» DATA:
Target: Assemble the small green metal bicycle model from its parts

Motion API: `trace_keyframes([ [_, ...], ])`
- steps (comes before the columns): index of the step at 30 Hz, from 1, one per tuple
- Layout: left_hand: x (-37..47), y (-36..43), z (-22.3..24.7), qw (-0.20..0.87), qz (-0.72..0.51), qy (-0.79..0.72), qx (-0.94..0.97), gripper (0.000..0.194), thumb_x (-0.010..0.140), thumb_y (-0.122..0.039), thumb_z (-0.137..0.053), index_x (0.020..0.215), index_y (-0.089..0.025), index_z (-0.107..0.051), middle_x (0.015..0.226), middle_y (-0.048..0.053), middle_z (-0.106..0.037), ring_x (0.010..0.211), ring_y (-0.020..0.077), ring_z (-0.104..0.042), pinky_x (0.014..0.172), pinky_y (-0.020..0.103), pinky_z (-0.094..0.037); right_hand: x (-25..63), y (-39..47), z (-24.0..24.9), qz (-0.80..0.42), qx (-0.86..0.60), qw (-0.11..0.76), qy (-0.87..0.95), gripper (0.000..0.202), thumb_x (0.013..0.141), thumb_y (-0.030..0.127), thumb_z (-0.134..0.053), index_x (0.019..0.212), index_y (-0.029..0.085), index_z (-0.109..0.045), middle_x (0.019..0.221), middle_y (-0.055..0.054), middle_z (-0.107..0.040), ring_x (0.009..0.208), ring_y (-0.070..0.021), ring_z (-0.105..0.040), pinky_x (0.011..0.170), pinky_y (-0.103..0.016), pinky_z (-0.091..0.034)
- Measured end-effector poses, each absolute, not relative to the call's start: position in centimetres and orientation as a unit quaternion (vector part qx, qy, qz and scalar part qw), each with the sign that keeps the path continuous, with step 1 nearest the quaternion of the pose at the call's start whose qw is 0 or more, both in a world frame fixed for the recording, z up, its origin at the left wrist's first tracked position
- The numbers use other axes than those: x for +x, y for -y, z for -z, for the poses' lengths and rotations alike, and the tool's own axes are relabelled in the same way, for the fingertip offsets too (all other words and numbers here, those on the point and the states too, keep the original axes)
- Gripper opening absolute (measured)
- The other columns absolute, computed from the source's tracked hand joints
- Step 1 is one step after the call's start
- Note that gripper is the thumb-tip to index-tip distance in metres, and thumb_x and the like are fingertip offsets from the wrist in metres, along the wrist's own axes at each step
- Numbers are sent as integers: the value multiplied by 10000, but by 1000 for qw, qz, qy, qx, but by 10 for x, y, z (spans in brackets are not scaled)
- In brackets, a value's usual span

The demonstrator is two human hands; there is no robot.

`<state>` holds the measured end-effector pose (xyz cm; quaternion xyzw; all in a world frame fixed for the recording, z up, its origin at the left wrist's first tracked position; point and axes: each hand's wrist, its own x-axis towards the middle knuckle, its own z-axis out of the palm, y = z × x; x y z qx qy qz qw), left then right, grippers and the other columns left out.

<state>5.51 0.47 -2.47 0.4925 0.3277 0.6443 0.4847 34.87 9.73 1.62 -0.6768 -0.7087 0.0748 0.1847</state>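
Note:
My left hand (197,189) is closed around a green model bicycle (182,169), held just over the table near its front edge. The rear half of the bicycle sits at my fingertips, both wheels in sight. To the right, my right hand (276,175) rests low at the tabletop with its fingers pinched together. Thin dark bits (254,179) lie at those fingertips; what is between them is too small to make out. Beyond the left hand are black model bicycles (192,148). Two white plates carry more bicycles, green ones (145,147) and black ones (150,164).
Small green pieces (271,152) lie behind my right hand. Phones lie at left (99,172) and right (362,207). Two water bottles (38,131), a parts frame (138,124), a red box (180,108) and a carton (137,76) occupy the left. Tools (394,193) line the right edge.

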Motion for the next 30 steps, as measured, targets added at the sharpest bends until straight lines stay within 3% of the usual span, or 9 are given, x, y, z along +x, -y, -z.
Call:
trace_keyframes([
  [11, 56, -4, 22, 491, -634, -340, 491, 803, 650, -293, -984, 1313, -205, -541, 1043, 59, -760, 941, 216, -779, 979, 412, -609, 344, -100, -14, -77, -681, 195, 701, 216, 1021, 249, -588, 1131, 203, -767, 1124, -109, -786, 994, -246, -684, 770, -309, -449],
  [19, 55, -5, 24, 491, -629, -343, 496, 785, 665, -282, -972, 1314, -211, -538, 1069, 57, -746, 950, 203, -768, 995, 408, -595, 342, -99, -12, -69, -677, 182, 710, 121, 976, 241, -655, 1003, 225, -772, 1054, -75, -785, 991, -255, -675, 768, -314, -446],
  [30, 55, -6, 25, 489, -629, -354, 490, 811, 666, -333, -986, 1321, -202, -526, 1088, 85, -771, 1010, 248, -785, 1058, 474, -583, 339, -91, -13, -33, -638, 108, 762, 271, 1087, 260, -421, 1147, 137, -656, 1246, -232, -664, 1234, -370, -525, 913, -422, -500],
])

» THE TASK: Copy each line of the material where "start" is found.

» TASK ANSWER:
- Measured end-effector poses, each absolute, not relative to the call's start: position in centimetres and orientation as a unit quaternion (vector part qx, qy, qz and scalar part qw), each with the sign that keeps the path continuous, with step 1 nearest the quaternion of the pose at the call's start whose qw is 0 or more, both in a world frame fixed for the recording, z up, its origin at the left wrist's first tracked position
- Step 1 is one step after the call's start

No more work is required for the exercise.